By default, 1 hour weekly meetings, ideally in person in Berkeley. One day a week I will be in Berkeley and can have quite high touch in person chats throughout the day. The rest of the week I expect to be somewhat accessible on Slack and should be able to respond to messages within a few hours. I expect a lot of discussion on top of artifacts—experiment proposals, plots, slides with interim results. I can jump on quick calls to unblock, but my availability for this can change depending on the day. 

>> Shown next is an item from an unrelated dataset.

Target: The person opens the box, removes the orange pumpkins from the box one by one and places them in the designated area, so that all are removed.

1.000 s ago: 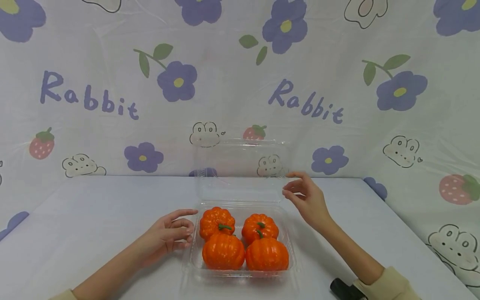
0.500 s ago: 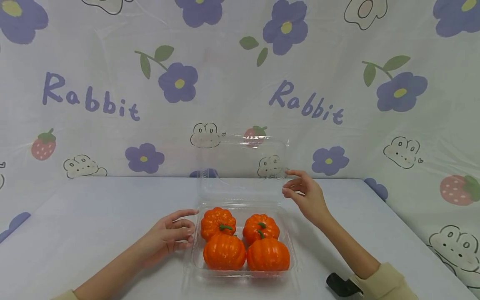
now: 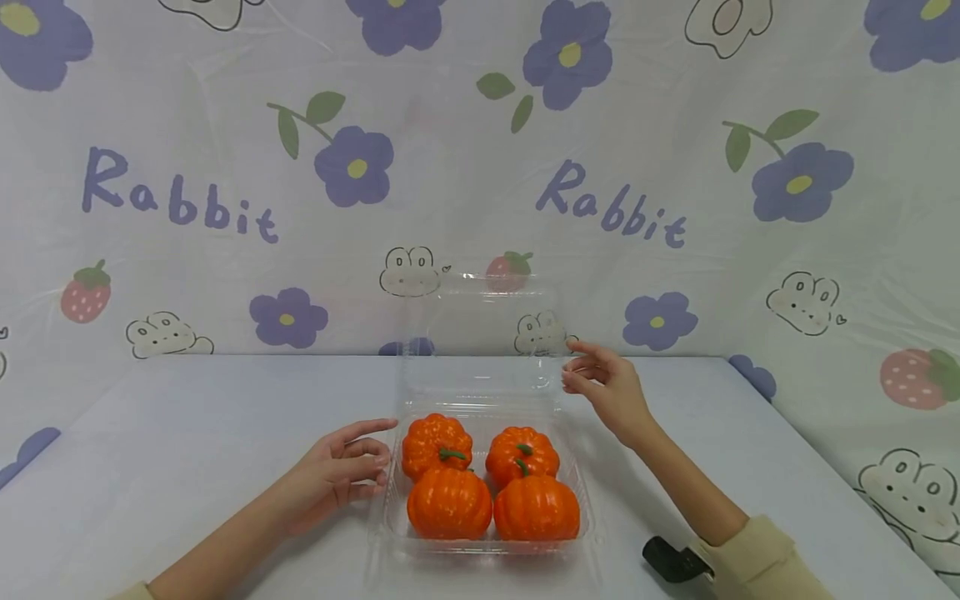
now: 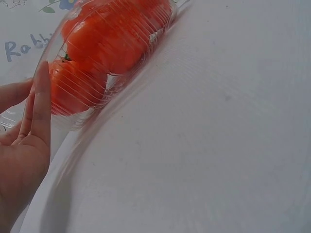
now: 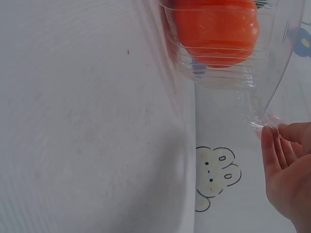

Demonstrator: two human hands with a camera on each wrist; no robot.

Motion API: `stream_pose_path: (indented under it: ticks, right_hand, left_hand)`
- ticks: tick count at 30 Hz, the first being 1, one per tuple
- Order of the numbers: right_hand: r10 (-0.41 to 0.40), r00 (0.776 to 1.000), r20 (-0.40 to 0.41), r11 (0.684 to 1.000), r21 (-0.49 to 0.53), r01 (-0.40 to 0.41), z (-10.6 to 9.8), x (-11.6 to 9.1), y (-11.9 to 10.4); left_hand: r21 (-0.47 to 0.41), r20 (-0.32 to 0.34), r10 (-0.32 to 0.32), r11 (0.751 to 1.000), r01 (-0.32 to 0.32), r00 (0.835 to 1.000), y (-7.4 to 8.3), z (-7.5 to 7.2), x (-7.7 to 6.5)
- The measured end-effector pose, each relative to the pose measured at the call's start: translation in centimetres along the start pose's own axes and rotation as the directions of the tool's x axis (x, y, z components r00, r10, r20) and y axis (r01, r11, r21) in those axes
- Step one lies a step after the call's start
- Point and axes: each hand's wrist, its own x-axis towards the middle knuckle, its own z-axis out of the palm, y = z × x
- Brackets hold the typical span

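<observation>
A clear plastic clamshell box (image 3: pixel 480 547) sits on the table with several small orange pumpkins (image 3: pixel 536 508) in its base. Its hinged lid (image 3: pixel 480 325) stands raised at the back. My right hand (image 3: pixel 611 396) holds the lid's right edge; in the right wrist view, thumb and fingertips (image 5: pixel 268 131) pinch the clear rim. Along the left side of the base, my left hand (image 3: pixel 341 467) rests with its index finger stretched toward the back corner. In the left wrist view, straight fingers (image 4: pixel 42 102) lie against the ribbed wall.
The white table (image 3: pixel 225 408) reaches back to a hanging cloth (image 3: pixel 465 200) printed with flowers and rabbits. A black device (image 3: pixel 675 560) sits at the right sleeve (image 3: pixel 757 554).
My right hand has shifted slightly left with the lid's edge, and the lid's tilt has changed a little. The black device at the sleeve moved left too. My left hand and the pumpkins stay put.
</observation>
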Motion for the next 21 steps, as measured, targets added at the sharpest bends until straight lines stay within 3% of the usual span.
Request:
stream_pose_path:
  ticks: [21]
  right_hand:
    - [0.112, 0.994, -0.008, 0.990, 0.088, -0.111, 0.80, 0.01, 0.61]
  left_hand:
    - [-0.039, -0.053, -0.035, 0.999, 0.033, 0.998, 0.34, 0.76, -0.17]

Fellows we are looking for

Essential:

  • Good research judgment and ability to work independently on exploratory research. Prior evidence of this (e.g., a first-author paper, a self-directed project) is a strong signal.  
  • Conceptual reasoning skills. We expect the hard challenges of these projects to be figuring out what to measure and how, rather than details of technical implementation.  
  • Understanding of how LLMs are trained and the considerations of different kinds of posttraining.  
  • Proficiency with basic Python.  
  • For projects involving training: prior experience training models (especially RL) is strongly preferred. For evaluation/inference projects, training experience is not necessary but helpful.

Preferred:

  • An open mind and curiosity about what sort of thing an LLM is. We could imagine non-traditional backgrounds like cognitive science or literature being a great fit here.  
  • Deep intuitions about LLM behavior—the kind you get from having used many models extensively and noticed the differences between them.  
  • Ability to synthesize and present messy research results. Having stared for hours at .csv files with model outputs is a positive sign.  
  • Excitement about engaging with the broader vision while also drilling down into specifics. We want fellows who keep the grand picture in mind.  
  • Previous research experience.

Not expected to be particularly helpful:

  • Mechanistic interpretability experience—we don't anticipate supervising mech interp projects.  
  • Low-level training infrastructure experience (at least for the more evaluation-flavored projects).

Project selection

We are happy to work with fellows in the first week to jointly develop a project. We (at least Felix) are happy to be high touch during this phase and to discuss and brainstorm potential projects.